La mayoría de las veces es benigna. Sin embargo, en el 1% puede terminar en formas muy graves (fulminantes). El criterio de curación es la normalización de transaminasas y la eliminación del virus. La infección por VHA nunca se hace crónica. En los adultos, menos del 5% de la hepatitis aguda B se hacen crónicas. Sin embargo, si la infección ocurre en los recién nacidos es del 90%, por la tolerancia inmunológica. El VHC se cronifica en el 70 al 80%.

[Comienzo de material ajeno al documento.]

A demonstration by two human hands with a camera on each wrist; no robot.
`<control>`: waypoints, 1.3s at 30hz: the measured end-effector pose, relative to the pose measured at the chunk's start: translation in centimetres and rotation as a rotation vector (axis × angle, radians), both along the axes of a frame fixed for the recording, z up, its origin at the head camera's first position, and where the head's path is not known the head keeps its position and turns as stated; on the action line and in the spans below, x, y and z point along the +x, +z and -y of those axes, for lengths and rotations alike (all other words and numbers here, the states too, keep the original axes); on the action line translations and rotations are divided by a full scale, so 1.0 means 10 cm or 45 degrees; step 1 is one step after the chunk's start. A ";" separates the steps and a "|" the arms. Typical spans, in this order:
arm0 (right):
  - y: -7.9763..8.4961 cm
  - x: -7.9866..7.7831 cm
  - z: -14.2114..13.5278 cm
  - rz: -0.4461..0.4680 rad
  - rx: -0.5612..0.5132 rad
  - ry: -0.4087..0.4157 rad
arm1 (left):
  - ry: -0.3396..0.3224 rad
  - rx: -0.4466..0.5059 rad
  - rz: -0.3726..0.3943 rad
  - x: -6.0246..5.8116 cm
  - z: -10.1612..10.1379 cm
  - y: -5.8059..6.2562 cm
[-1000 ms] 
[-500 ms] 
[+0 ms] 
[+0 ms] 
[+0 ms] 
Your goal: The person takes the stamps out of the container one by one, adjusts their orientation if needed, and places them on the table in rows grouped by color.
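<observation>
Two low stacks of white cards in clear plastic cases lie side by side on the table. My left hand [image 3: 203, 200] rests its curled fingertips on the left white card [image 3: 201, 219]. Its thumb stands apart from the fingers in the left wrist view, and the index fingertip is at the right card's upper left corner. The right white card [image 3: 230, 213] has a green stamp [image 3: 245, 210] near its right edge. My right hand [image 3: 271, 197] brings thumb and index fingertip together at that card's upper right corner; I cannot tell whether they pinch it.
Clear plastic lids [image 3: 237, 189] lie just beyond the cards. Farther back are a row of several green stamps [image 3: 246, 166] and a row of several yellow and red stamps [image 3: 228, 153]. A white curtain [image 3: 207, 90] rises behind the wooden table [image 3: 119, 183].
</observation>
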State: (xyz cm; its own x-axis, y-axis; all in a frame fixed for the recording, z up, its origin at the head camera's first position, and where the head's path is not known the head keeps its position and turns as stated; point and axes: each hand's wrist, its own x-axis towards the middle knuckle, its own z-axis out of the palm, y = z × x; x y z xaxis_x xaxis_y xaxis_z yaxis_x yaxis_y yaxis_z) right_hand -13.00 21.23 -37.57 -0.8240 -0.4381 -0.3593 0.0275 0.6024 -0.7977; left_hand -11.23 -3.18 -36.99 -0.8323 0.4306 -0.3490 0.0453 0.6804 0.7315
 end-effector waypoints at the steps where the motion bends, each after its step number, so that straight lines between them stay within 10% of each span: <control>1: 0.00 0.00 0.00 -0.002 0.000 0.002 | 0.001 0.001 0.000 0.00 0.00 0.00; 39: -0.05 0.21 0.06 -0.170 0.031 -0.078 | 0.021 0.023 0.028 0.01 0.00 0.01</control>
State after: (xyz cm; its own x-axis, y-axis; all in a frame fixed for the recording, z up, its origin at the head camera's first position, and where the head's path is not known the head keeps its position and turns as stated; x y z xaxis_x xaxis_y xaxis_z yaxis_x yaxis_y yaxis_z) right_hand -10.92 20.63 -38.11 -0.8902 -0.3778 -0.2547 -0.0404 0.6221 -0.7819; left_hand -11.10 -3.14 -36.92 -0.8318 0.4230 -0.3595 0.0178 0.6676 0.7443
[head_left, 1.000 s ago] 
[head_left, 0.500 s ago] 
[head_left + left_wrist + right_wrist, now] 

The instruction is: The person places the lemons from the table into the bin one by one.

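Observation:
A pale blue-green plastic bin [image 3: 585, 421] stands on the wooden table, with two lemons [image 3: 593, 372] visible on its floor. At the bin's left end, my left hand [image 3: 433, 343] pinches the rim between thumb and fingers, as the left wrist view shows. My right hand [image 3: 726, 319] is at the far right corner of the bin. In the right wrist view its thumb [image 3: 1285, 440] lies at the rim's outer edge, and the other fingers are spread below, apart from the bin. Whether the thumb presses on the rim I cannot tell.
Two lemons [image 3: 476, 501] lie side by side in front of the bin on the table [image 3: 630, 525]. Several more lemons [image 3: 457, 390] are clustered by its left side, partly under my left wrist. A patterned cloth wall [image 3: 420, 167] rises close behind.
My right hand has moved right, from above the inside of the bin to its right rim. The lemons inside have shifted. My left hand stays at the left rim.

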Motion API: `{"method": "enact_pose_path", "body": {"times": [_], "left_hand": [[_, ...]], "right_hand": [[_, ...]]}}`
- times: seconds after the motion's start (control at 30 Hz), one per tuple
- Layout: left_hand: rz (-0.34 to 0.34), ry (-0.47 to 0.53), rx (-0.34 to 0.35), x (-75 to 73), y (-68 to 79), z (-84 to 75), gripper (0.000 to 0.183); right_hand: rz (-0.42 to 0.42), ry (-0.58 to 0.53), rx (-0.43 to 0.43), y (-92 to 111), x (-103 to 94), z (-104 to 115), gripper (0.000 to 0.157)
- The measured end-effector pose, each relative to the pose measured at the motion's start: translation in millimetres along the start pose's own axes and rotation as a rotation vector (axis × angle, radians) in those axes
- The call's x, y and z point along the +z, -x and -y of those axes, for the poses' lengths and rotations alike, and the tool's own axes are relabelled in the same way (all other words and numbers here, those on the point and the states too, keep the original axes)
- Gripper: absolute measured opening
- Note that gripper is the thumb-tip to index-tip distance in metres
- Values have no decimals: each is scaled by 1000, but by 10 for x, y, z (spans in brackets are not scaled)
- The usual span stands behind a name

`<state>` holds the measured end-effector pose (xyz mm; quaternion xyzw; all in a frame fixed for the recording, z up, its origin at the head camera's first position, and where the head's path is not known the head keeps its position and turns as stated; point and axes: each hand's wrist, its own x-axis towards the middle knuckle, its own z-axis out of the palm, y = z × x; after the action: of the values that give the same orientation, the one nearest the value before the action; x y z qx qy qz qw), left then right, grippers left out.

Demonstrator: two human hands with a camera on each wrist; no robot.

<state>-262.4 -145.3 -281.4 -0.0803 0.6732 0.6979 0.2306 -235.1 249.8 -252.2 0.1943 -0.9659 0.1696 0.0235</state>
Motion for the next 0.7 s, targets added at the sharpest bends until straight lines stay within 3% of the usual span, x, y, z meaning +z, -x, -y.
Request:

¿QUÉ TRATAMIENTO ES EL MÁS EFECTIVO?

Es importante que el paciente conozca que puede ser infeccioso, especialmente en la hepatitis B. El riesgo para los contactos familiares y sexuales es elevado, por lo que hay que tomar las medidas necesarias, como la vacunación y la gammaglobulina específica, que son muy eficaces en el caso de las hepatitis A y B. No se dispone de vacuna contra la hepatitis C. Con respecto a la actividad física, deben hacer vida lo más cercana a la normalidad, impidiendo la fatiga extrema. El reposo en cama no es necesario, salvo en las fases iniciales de la enfermedad donde el cansancio es importante. No precisan una dieta especial, excepto en los casos de vómitos intensos. Los suplementos vitamínicos o los llamados protectores del hígado no son útiles. Solo en las formas fulminantes está indicado el trasplante hepático. El tratamiento antiviriral sólo es recomendable en la hepatitis aguda C, en que se emplea interferón pegilado alfa-2a o alfa-2b durante 6 meses, con unas posibilidades de curación del 80 al 90%.